DS finished his immunotherapy a few months ago, for dust mite. It has worked for him but it's not the miracle cure I was hoping for... he still gets mild symptoms, but he no longer has to take daily his nasal sprays and rinses, antihistamines, and singulair. So he's basically medication free, which is amazing, but not 100% symptom free.

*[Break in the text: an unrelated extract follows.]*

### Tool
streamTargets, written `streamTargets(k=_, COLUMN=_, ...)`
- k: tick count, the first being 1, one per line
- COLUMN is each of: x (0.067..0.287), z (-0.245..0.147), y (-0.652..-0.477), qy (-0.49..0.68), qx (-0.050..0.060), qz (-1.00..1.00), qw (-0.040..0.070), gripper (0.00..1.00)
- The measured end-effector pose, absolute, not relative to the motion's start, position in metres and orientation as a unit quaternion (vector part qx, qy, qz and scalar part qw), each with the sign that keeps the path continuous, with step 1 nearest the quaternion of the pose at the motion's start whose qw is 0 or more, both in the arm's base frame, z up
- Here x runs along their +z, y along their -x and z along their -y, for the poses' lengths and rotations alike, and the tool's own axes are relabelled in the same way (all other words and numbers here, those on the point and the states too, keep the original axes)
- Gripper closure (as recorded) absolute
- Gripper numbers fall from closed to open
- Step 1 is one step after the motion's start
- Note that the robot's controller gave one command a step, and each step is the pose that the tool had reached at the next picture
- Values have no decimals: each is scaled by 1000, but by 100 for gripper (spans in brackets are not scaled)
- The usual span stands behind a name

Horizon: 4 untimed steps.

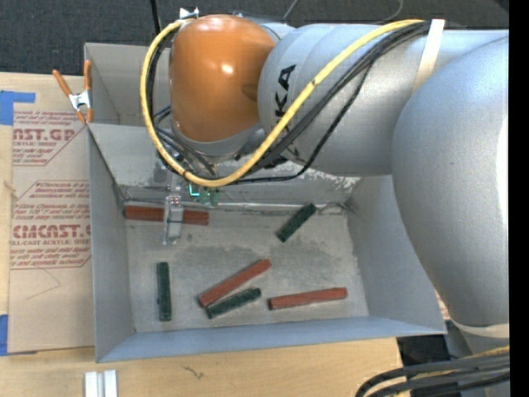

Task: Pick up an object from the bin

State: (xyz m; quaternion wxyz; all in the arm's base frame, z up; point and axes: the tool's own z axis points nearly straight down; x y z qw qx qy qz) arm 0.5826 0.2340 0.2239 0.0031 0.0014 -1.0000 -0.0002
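A red-brown stick (145,213) lies flat on the floor of the bin (109,255), close to its far left corner and running along the far edge. The gripper (173,222) is down on this stick, crossing it a little right of its middle, so that one end shows to the left of the metal and a shorter bit to the right. Whether the gripper is open or closed cannot be told from here, nor whether it has any grip on the stick. Above it sits the round orange cover (216,77) of the wrist, with a yellow cable (150,81) looped around it, and the thick grey arm (446,180) fills the right side over the bin. Further right along the far edge, well apart from the gripper, a dark green stick (295,222) lies tilted. Near the left wall, toward the near edge, a second green stick (164,290) lies pointing from far to near. In the middle of the near half a long red stick (234,281) lies slanted, with a short green stick (233,303) just beside it, the two touching or nearly so. To their right another red stick (307,298) lies almost parallel to the near edge.
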Motion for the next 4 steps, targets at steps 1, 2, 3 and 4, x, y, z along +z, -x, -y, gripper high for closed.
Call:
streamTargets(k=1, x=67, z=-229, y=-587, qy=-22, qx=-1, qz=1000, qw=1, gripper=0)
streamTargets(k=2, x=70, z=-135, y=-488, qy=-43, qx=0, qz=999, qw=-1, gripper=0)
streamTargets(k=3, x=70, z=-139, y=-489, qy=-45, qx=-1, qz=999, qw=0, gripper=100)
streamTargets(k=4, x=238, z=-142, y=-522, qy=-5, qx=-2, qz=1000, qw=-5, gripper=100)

He just has a zyrtec when it gets bad, which is maybe once every few weeks. However he's also allergic to cats and has occasional cat contact, so maybe it's the cat that's the problem rather than dust mite now.

 

He used SLIT (oral drops), not injectables. So, no needles, but he had to have the drops every day.

 

Ds had an allergic reaction to Singulair

 

For some reason the immunologist doesn’t want to go the drops route, she doesn’t think it will be as effective for ds? He also has allergies to about 4 different grasses and a variety of moulds and I think she wanted to include at least one of those. I’m not sure, I know nothing about the science behind it all. But for a 3 year investment I want it to work!

 

I’d like to do this for DD in a few years. Her immunologist has said for her age (5 turning6) treatment would be 2mL of liquid she would need to hold under her tongue for 1 minute (maybe?) each morning. Currently she wouldn’t be able to do this. Dust mite allergies really suck.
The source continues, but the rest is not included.